**ASSIGNMENT:**
Your job is to set down the stretch of entries that opens with the line containing "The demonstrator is" and closes with the line containing "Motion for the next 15". Keep both end lines, copy each exactly, and add nothing.

**MATERIAL TO PROCESS:**
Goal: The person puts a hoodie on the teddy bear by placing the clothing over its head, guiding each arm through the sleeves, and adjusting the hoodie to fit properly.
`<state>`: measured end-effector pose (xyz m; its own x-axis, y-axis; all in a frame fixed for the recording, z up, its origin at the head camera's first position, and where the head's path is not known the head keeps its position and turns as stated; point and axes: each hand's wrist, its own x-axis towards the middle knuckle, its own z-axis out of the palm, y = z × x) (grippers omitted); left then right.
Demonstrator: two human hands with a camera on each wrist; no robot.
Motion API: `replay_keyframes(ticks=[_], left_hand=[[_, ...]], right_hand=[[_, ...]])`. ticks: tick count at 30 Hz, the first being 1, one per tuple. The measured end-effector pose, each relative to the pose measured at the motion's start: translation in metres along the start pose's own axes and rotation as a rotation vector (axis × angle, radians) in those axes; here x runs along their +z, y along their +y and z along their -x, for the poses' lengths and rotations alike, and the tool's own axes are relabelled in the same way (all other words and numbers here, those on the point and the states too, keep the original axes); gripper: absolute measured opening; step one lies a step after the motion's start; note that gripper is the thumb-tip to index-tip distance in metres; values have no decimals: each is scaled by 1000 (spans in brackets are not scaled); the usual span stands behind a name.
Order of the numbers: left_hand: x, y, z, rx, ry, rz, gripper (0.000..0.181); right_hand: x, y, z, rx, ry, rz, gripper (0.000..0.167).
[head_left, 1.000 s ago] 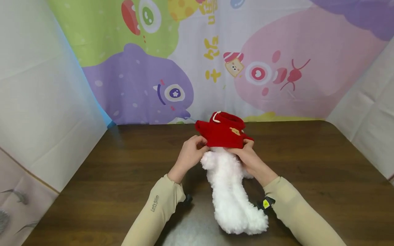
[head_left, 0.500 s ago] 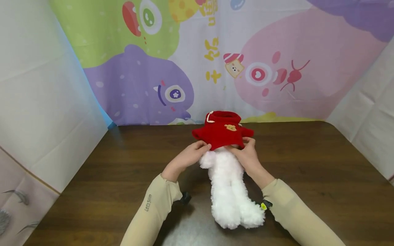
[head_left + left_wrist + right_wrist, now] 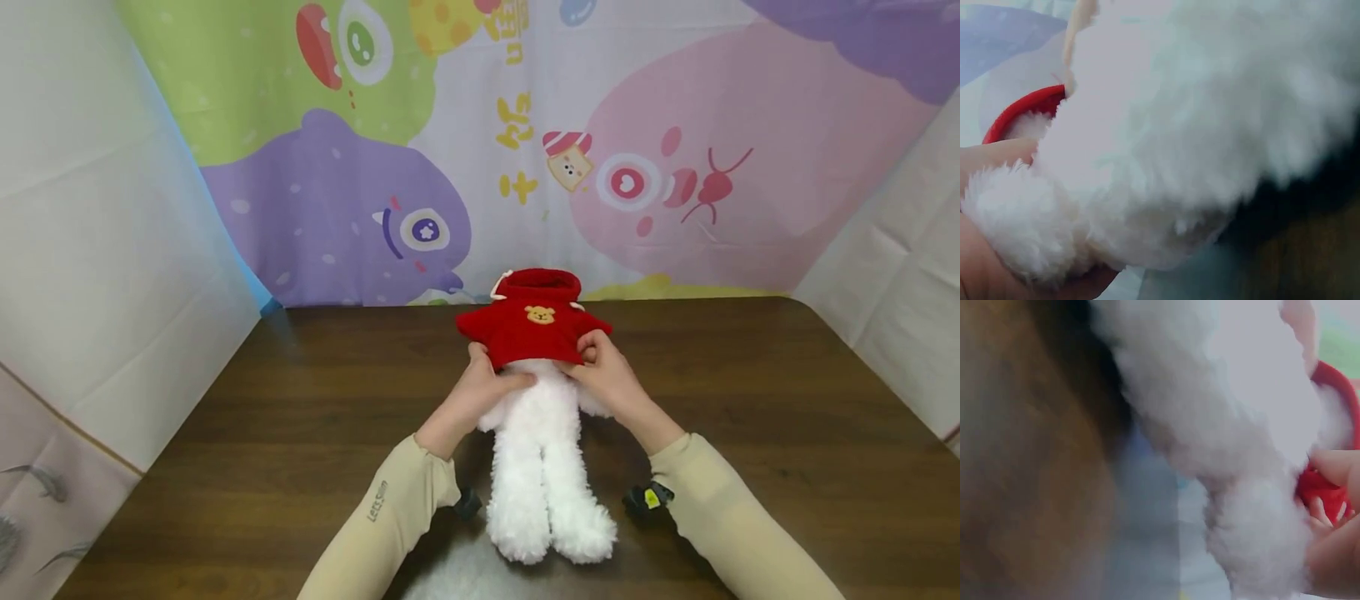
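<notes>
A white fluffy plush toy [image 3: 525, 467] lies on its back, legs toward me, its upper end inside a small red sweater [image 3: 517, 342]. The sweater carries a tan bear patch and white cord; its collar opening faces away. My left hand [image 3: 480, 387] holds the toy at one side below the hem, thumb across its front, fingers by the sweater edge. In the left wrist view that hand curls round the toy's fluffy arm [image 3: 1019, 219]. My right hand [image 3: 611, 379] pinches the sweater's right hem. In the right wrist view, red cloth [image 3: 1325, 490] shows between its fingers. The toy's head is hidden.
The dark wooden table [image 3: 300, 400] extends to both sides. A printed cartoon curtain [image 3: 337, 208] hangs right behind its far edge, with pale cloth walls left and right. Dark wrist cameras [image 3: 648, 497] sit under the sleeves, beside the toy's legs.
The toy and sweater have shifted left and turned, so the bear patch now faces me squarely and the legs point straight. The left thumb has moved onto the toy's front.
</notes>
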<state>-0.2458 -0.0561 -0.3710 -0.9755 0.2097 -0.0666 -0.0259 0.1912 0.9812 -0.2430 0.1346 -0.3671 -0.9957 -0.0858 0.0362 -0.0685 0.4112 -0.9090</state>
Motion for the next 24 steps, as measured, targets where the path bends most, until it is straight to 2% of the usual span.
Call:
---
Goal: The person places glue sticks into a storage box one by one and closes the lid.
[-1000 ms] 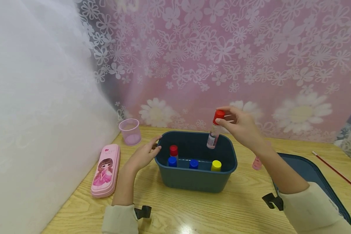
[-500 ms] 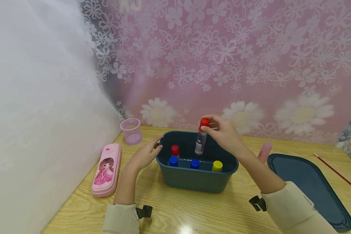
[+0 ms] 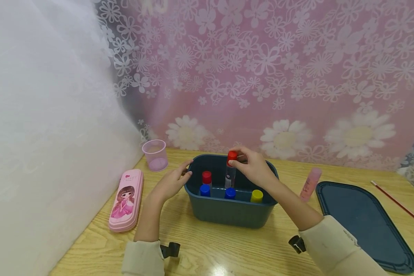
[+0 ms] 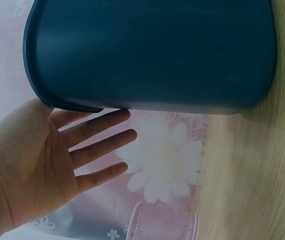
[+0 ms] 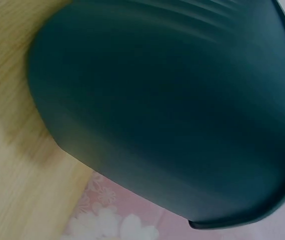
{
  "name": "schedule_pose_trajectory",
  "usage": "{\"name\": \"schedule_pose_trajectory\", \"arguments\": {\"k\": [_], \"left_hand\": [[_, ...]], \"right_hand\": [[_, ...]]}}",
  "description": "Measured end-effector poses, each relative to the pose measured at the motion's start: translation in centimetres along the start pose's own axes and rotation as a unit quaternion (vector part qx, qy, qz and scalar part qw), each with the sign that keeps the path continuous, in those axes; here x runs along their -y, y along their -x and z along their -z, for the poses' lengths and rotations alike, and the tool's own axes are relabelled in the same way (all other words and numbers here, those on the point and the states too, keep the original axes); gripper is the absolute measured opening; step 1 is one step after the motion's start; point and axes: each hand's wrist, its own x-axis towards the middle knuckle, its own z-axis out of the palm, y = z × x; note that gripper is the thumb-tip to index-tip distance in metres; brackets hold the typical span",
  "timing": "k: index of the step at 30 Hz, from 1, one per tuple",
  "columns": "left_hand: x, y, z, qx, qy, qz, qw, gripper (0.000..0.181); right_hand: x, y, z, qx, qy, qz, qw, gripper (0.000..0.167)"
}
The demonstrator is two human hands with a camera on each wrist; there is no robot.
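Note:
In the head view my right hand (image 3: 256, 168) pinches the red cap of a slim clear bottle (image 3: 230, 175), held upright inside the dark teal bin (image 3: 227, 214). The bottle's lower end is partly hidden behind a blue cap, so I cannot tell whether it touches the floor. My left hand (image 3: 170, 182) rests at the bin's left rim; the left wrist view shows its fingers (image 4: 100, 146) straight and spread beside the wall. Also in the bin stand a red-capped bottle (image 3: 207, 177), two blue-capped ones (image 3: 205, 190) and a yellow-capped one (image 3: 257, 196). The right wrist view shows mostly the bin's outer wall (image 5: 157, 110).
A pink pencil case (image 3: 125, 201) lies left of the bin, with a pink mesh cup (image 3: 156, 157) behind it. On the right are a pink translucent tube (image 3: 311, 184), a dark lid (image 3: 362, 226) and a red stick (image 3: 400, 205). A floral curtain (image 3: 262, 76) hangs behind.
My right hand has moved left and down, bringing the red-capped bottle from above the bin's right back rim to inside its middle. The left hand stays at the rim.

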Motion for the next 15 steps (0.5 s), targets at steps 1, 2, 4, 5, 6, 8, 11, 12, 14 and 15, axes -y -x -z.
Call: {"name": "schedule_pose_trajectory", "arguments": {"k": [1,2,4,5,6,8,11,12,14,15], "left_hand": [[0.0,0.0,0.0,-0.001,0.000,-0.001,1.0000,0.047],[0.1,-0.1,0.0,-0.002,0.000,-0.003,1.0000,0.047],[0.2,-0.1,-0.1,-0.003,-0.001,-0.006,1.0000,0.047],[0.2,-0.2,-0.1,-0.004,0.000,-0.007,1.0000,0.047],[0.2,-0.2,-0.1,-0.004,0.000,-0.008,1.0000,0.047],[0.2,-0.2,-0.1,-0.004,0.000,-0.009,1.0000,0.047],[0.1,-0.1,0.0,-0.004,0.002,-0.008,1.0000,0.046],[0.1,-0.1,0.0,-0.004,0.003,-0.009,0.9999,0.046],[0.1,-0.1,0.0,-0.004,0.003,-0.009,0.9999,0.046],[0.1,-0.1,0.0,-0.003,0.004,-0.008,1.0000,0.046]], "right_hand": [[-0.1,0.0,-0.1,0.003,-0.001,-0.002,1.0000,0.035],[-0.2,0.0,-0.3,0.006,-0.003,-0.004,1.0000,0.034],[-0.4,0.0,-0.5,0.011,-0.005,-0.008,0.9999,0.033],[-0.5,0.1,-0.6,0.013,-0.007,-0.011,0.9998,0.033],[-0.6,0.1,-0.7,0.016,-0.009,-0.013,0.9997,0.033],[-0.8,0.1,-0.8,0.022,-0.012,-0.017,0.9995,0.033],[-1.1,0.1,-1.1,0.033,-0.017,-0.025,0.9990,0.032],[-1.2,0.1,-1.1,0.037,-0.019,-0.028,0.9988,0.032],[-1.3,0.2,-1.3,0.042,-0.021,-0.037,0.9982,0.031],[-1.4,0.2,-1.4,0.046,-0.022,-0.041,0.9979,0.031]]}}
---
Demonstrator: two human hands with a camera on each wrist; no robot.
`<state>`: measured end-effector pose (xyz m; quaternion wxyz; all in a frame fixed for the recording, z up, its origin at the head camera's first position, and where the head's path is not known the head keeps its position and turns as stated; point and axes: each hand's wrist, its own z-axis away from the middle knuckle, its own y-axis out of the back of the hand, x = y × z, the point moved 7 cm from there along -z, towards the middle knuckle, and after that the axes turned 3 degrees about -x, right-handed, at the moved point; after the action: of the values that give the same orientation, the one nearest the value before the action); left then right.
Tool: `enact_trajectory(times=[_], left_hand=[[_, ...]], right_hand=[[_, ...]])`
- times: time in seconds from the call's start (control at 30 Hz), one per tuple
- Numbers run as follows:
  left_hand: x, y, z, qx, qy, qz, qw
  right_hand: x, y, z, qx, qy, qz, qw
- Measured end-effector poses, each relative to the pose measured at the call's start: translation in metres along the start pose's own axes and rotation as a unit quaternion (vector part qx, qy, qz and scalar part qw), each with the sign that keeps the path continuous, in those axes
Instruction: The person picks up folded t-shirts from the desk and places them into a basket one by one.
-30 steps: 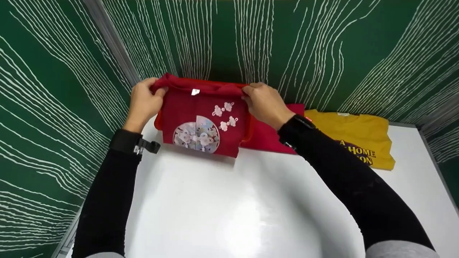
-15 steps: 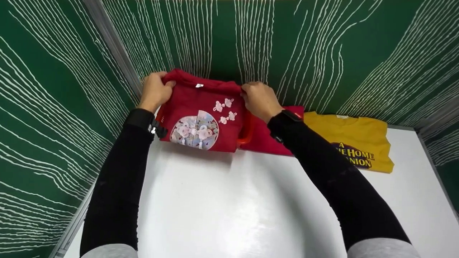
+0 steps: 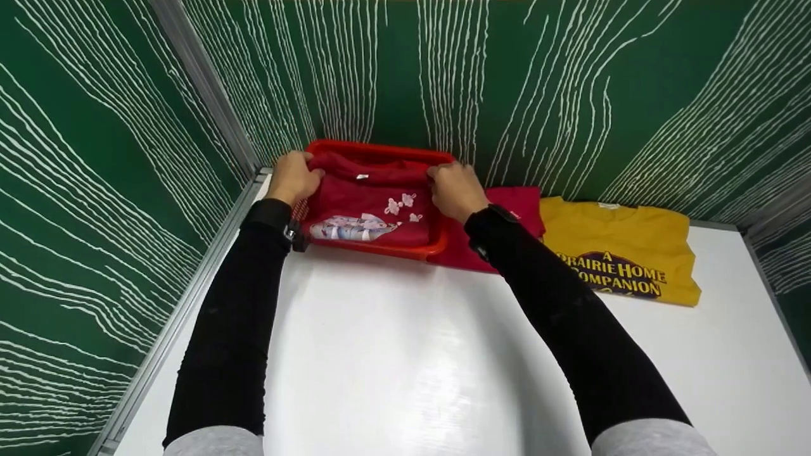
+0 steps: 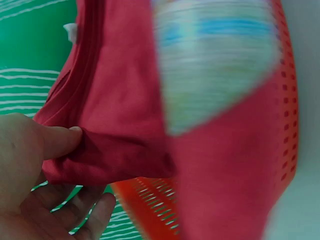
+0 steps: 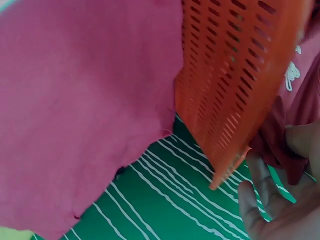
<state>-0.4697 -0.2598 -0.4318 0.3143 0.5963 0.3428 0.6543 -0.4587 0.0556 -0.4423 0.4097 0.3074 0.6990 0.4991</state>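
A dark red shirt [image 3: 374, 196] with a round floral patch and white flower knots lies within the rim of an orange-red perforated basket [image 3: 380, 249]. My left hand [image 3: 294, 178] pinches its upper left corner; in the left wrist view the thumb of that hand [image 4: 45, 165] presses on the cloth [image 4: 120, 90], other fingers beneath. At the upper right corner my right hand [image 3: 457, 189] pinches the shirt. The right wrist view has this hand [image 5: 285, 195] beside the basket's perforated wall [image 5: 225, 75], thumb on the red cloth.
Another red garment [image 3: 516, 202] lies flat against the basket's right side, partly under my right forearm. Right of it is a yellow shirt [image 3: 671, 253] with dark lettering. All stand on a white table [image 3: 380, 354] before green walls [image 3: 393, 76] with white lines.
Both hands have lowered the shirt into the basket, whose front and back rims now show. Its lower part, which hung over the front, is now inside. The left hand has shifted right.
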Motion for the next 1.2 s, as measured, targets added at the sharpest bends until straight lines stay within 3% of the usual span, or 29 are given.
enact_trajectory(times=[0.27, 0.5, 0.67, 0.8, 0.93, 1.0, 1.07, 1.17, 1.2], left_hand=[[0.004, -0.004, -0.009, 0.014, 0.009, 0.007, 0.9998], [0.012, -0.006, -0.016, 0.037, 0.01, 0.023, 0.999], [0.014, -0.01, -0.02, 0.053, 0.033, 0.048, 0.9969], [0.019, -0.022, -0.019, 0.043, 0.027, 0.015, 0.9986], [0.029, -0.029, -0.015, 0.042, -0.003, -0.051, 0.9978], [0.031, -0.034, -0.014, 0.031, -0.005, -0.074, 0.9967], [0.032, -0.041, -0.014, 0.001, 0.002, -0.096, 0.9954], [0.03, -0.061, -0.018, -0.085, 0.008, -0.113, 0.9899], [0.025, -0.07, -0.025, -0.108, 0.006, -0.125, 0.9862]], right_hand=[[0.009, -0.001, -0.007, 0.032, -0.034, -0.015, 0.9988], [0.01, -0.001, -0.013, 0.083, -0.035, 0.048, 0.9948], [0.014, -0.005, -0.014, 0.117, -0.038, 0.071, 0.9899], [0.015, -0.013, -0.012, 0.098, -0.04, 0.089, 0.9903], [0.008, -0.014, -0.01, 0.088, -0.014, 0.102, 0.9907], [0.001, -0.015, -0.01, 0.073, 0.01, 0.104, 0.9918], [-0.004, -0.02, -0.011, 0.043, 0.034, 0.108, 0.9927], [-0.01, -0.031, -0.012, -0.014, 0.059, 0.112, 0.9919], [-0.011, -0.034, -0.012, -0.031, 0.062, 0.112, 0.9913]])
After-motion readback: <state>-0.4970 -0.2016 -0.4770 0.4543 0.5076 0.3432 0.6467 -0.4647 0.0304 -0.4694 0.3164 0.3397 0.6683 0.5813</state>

**WRITTEN SOLUTION:**
The demonstrator is two human hands with a camera on each wrist; there is no robot.
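Note:
In the head view my right hand (image 3: 256, 168) pinches the red cap of a slim clear bottle (image 3: 230, 175), held upright inside the dark teal bin (image 3: 227, 214). The bottle's lower end is partly hidden behind a blue cap, so I cannot tell whether it touches the floor. My left hand (image 3: 170, 182) rests at the bin's left rim; the left wrist view shows its fingers (image 4: 100, 146) straight and spread beside the wall. Also in the bin stand a red-capped bottle (image 3: 207, 177), two blue-capped ones (image 3: 205, 190) and a yellow-capped one (image 3: 257, 196). The right wrist view shows mostly the bin's outer wall (image 5: 157, 110).
A pink pencil case (image 3: 125, 201) lies left of the bin, with a pink mesh cup (image 3: 156, 157) behind it. On the right are a pink translucent tube (image 3: 311, 184), a dark lid (image 3: 362, 226) and a red stick (image 3: 400, 205). A floral curtain (image 3: 262, 76) hangs behind.
My right hand has moved left and down, bringing the red-capped bottle from above the bin's right back rim to inside its middle. The left hand stays at the rim.
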
Motion for the next 15 steps (0.5 s), targets at steps 1, 2, 4, 5, 6, 8, 11, 12, 14 and 15, axes -y -x -z.

The exercise calls for nothing more than this answer.